Books

Books : reviews

Judith Merril, Emily Pohl-Weary.
Better to Have Loved: the life of Judith Merril.
Between the Lines. 2002

What was it like for a gender-bender who made it in a man's world fifty years ago?

Known as the little mother of science fiction, Judith Merril burst onto the New York literary scene in 1948 with a disturbing story about nuclear radiation. Find out how Merril and other early science fiction writers lived, argued, dated, mimeoed their manifestos, and learned step by step how to write stories and (in some cases) how to get paid for them.

Better to Have Loved journeys amongst the people, places, and things Merril loved. Her life was a microcosm of alternative cultural and political movements. Born into early Zionist circles, she ventured as a teenager into the Trotskyism of the l930s and ’40s.
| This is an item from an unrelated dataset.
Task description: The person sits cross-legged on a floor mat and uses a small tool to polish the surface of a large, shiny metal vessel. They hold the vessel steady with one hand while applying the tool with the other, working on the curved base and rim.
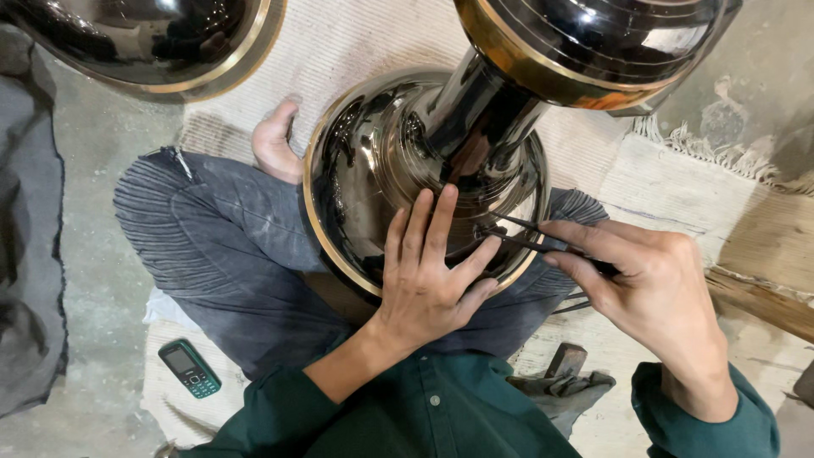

From there she became involved with emergent science fiction, resistance to the war in Vietnam, the free university movement, and tuning-in and turning-on. In 1968, Merril moved to Canada to live and work in Rochdale, Toronto’s student-run university.

When Merril died in 1997, she left her granddaughter Emily Pohl-Weary with a partially-completed manuscript, a dozen tapes of interviews they had conducted during her last year, and complete instructions about everything she wanted included in the book. Better to Have Loved is the result.